Жоффрей Лабарт чуть помедлил с ответом.
— Consolamentum. Обряд посвящения. После такого… не страшно умирать.
Изображение снова замутилось, но вскоре появилась другая картина.
Площадь, залитая солнцем. Повсюду сложены огромные поленницы дров. Вооруженные люди выводят пленников, привязывают их к столбам, и вот уже костры запылали. Смуглолицый священник поднял руку и, перекрывая треск огня и шум собравшейся толпы, крикнул своим товарищам:
— Возлюбленные братья и сестры! Будьте тверды в вере своей! Сегодня же мы будем со святыми в раю!
Среди обреченных совсем юная девушка поразительной красоты. Ее золотистые длинные волосы полощутся на ветру, большие голубые глаза смотрят спокойно и кротко. Кажется, что все происходящее совсем ее не трогает. Даже когда палач привязал девушку к столбу и поднес факел к поленнице у ног, она ничем не выказывает страха. Воздев очи к небу, она тихонько шепчет слова молитвы — и палач отводит глаза. Торопливо, как-то боком он отходит прочь и коротко переговаривается о чем-то со своим товарищем. Вдвоем они поднимаются на костер (а дрова уже занялись снизу!), быстро отвязывают девушку и на руках уносят в безопасное место.
Стоя в толпе, девушка смотрит неотрывно, как гибнут в пламени ее товарищи. Кажется, она безучастна ко всему. Но как только руки, что крепко держат ее, чуть ослабили хватку, она резко, как кошка, вырывается и кидается в огонь.
— Ее звали Анжеле.
Жоффрей Лабарт не вытирает слез, и они катятся по морщинистым щекам. В его голосе звучит невыразимая нежность.
— Анжеле… Она и вправду была как ангел. Ей было всего пятнадцать лет, как и мне в ту пору. Она была моей нареченной невестой. Мы не знали страха и верили, что встретимся на небесах. Ее давно уже нет, а я все живу. Скажи, чужак, — Жоффрей Лабарт вдруг встрепенулся, — а какой теперь год? Ну, там, на земле?
— Теперь? Я не знаю.
— А какой был год, когда ты попал сюда?
— 1997-й.
— От Рождества Христова? — Лабарт посмотрел на него недоверчиво из-под густых кустистых бровей. — Бедная Анжеле! Долго же ей пришлось меня дожидаться!
— А что было дальше?
— Смотри, чужак.
Олег послушно уставился в кристалл. Он даже не заметил, что затекли пальцы. Усталость, бессонница, голод и страх — все испарилось, ушло куда-то далеко. Нет больше ни времени, ни пространства, да и как может быть иначе, когда находишься в странном месте, которого нет ни на одной географической карте, и беседуешь с человеком, которого никогда не мог бы встретить, а печаль почти восьмисотлетней давности — вот она, здесь, рядом, так же остра и свежа, как будто все случилось вчера.

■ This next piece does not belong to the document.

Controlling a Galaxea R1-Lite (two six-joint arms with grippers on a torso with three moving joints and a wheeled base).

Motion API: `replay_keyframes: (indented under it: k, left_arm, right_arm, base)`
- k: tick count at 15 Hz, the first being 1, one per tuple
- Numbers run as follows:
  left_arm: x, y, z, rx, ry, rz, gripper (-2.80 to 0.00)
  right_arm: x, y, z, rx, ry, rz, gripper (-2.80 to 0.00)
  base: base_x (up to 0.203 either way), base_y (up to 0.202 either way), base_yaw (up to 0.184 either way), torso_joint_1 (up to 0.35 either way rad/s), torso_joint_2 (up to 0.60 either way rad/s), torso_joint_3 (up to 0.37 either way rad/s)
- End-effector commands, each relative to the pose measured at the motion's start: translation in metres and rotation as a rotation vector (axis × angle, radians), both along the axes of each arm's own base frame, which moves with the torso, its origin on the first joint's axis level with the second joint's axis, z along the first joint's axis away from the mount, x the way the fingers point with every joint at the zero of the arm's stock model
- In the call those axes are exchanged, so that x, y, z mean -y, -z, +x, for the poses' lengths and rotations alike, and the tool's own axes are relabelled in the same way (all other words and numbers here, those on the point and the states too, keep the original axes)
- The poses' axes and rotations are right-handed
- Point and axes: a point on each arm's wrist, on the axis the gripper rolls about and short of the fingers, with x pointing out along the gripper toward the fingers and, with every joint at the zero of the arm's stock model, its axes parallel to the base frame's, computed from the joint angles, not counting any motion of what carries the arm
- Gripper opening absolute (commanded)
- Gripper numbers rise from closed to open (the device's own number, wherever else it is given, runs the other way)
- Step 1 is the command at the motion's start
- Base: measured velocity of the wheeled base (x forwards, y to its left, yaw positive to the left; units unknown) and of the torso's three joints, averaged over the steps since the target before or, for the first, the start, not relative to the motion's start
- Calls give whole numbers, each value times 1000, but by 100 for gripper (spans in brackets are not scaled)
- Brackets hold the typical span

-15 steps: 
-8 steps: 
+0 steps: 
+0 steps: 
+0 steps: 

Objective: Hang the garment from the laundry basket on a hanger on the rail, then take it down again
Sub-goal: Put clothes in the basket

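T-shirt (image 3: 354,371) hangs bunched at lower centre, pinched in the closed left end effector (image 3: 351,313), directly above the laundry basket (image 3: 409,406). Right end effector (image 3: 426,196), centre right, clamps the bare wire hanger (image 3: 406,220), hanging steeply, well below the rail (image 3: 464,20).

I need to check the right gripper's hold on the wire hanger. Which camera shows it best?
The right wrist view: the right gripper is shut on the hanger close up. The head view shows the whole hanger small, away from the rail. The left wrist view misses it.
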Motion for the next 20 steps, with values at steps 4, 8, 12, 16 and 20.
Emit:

Да и что такое «вчера»? Что такое настоящее, прошлое, будущее? Олег вдруг ощутил время как вечно изменяющееся «сейчас», и ему стало намного легче. По крайней мере, больше не надо ломать голову, привязываясь к словам и цифрам.
Так все-таки, что там было дальше?
В лабиринтах каменоломен, освещая себе путь коптящим смоляным факелом, бежит и бежит вперед обезумевший от ужаса подросток. Город сгорел, погоня уже совсем близко, и веселые товарищи пали под ударами вражеских мечей, но он прижимает к груди свое сокровище и молит Бога только об одном — успеть его спрятать, чтобы Око Света не попало в чужие руки… И если очень повезет, успеть заколоться самому.

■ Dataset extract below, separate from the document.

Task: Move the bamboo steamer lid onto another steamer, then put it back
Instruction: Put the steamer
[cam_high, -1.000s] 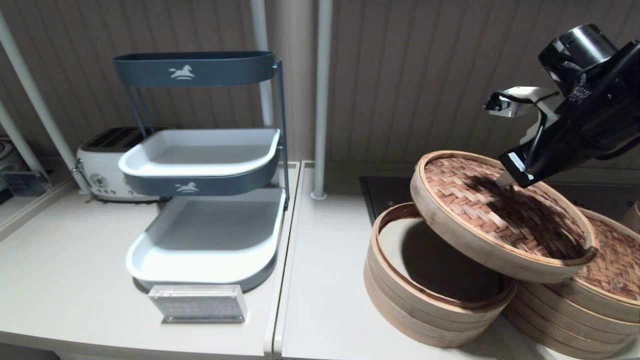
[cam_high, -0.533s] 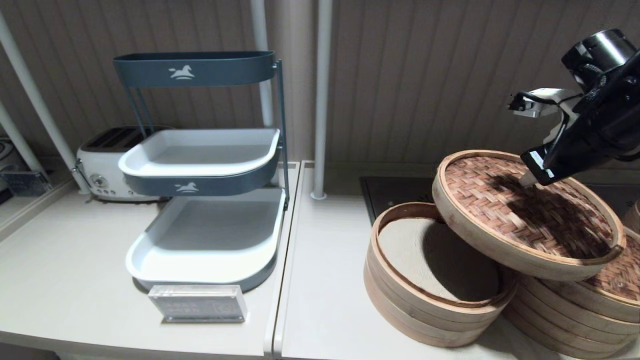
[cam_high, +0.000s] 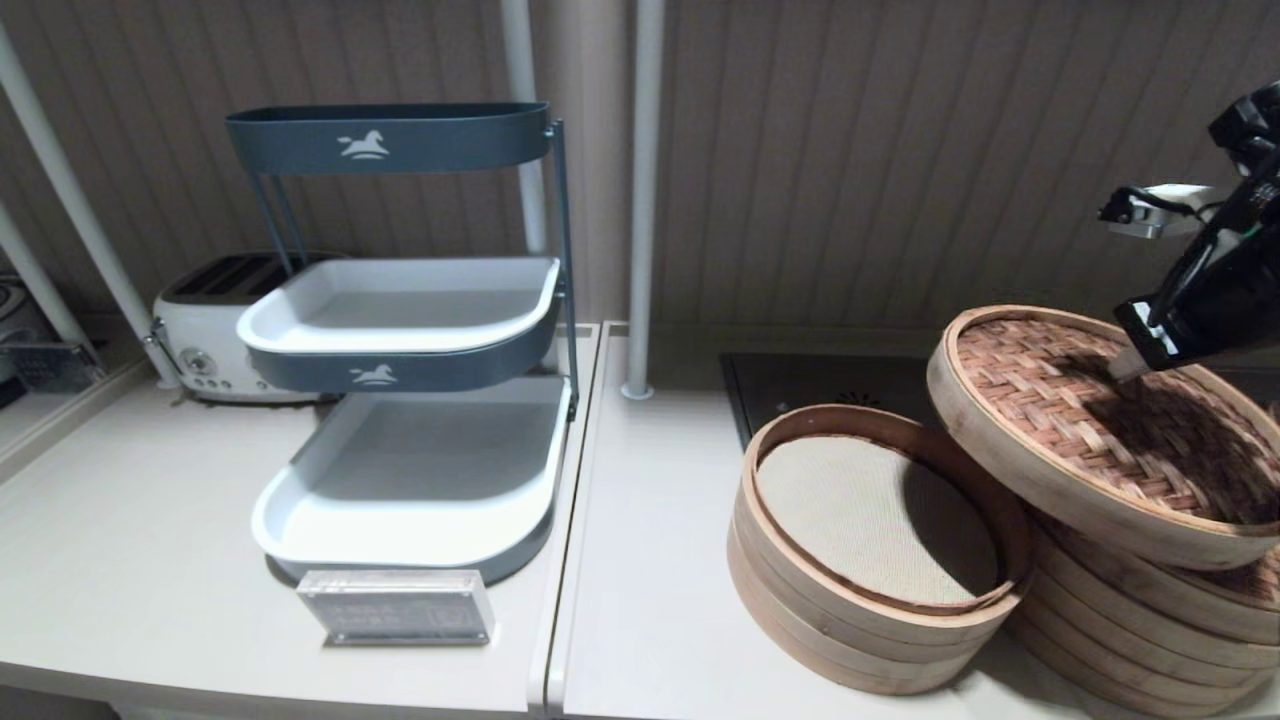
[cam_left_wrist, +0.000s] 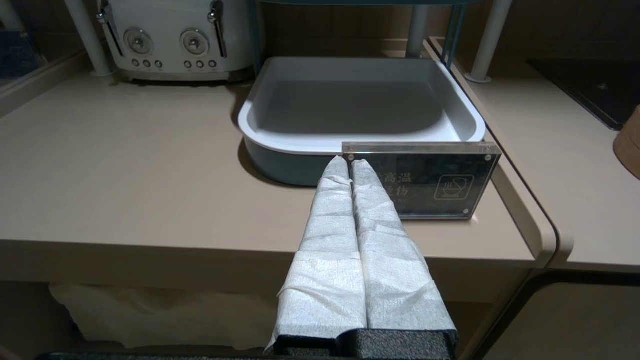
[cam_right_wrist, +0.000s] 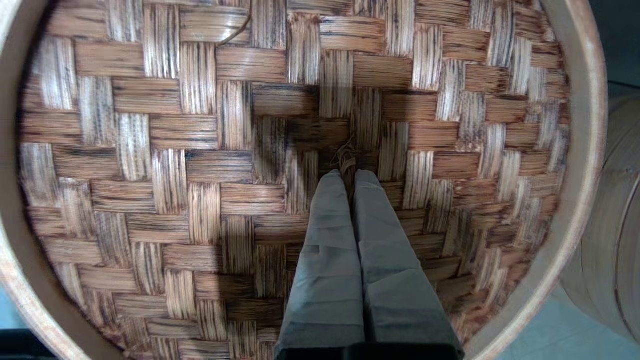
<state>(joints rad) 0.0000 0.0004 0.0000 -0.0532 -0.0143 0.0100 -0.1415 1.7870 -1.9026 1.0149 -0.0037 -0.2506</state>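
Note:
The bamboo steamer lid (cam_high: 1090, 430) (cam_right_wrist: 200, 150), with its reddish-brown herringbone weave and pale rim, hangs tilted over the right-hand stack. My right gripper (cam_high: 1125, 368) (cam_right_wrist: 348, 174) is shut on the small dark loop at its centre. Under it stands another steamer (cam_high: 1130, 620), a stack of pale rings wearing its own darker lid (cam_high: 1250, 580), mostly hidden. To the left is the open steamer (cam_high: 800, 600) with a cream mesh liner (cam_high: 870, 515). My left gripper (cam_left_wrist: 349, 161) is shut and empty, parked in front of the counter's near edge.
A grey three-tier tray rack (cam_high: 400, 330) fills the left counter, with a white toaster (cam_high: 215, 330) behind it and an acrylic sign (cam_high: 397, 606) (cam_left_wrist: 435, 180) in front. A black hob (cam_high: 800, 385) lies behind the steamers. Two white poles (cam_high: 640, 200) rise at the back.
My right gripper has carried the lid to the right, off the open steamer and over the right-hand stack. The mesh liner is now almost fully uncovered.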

Олег смотрел на него с жалостью. В самом деле, давно ли ему самому пришлось бежать, спасая свою жизнь, когда гонит вперед смертельный страх и безумная надежда на чудо?

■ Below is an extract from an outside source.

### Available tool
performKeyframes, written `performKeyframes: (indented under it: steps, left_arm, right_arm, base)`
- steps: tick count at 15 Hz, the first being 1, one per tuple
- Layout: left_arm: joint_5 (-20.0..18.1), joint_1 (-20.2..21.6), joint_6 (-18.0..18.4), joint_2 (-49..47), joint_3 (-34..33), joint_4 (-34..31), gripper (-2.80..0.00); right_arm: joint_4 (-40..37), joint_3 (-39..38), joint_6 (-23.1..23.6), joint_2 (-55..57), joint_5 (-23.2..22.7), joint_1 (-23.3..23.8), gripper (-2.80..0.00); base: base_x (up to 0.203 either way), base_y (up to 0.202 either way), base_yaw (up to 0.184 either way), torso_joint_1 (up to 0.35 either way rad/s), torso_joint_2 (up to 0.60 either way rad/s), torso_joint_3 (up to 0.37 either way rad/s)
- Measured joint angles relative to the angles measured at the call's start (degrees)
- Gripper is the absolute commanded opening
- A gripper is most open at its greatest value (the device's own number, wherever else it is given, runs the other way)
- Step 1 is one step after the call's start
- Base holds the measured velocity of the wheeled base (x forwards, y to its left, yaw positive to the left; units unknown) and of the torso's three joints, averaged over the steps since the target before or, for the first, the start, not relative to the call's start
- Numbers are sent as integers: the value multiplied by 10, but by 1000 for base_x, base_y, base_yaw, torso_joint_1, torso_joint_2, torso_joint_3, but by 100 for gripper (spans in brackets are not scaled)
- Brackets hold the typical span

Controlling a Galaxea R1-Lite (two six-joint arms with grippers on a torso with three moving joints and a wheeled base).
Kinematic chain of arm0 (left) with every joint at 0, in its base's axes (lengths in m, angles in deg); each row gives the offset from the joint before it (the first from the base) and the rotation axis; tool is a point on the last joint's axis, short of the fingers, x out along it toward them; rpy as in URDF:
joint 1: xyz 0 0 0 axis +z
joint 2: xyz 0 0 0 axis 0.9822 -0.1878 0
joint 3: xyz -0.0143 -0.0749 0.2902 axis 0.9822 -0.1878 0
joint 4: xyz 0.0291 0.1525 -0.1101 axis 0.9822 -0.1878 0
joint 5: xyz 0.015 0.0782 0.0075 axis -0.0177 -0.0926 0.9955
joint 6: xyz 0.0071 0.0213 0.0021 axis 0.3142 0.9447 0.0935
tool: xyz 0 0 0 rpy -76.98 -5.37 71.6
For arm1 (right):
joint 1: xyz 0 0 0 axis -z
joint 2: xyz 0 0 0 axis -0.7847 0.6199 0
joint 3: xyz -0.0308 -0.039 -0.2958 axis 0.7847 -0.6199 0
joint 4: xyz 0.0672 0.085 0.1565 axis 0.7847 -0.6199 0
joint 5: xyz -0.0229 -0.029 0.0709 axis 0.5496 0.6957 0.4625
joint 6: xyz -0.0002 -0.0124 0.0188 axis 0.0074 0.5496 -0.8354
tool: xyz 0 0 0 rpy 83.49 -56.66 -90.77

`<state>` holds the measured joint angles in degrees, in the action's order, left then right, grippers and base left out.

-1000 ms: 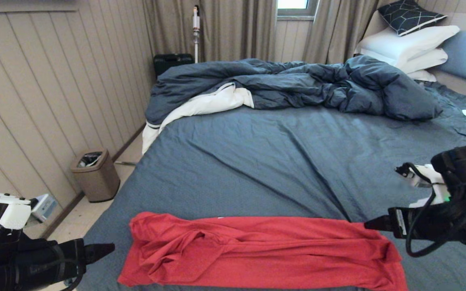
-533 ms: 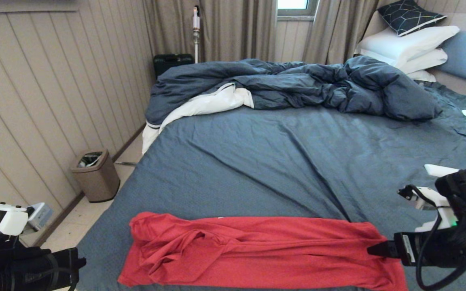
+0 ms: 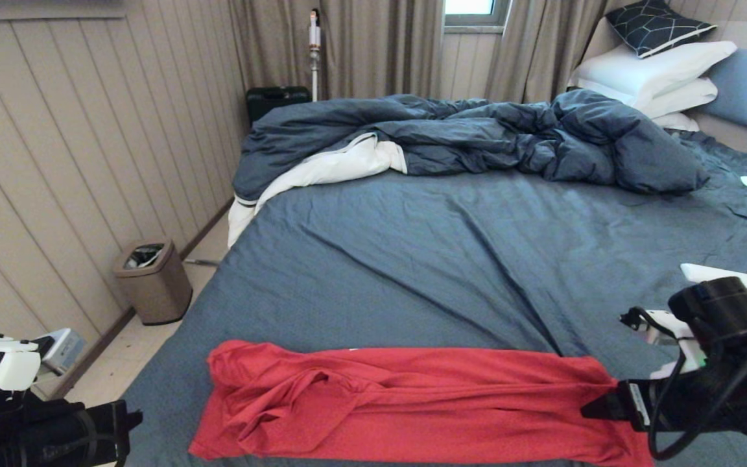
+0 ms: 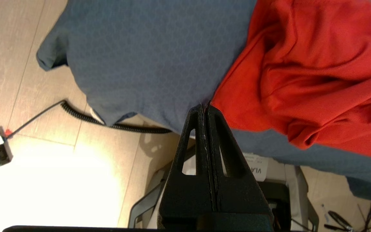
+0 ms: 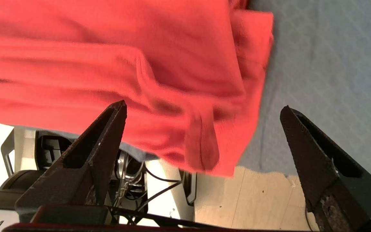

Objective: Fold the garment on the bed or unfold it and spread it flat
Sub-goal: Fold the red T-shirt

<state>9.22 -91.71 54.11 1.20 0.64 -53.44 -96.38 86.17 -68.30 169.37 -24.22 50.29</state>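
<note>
garment [image 3: 412,405] on bed [image 3: 412,259] near edge — duvet [image 3: 477,136] behind

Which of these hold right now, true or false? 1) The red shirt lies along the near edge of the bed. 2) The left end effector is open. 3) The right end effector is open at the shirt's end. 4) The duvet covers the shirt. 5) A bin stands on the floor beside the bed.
1) True: the red shirt lies in a long band along the near edge of the bed.
2) False: the left end effector is shut, empty, beside the shirt's corner.
3) True: the right end effector is open at the shirt's end.
4) False: the duvet is bunched at the far side, apart from the shirt.
5) True: the bin is on the floor.
</note>
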Motion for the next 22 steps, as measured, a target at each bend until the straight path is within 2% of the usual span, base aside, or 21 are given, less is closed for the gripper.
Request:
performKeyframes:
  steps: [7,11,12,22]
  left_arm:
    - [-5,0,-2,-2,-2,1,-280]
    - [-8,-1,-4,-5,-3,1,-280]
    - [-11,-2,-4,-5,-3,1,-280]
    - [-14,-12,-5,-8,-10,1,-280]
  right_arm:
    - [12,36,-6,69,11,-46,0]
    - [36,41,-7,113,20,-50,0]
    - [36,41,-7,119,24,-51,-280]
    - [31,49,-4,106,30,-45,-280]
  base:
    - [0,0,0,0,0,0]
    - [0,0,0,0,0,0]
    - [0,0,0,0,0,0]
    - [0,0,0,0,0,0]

Свет внутри кристалла погас. Олег наконец-то смог разжать онемевшие пальцы. Жоффрей Лабарт осторожно взял камень у него из рук, завернул в черный бархат и снова спрятал в ларец.
— А что случилось потом?
— Думаю, то же, что и с тобой. Я оступился, потом почувствовал, что лечу куда-то… И вот — оказался здесь.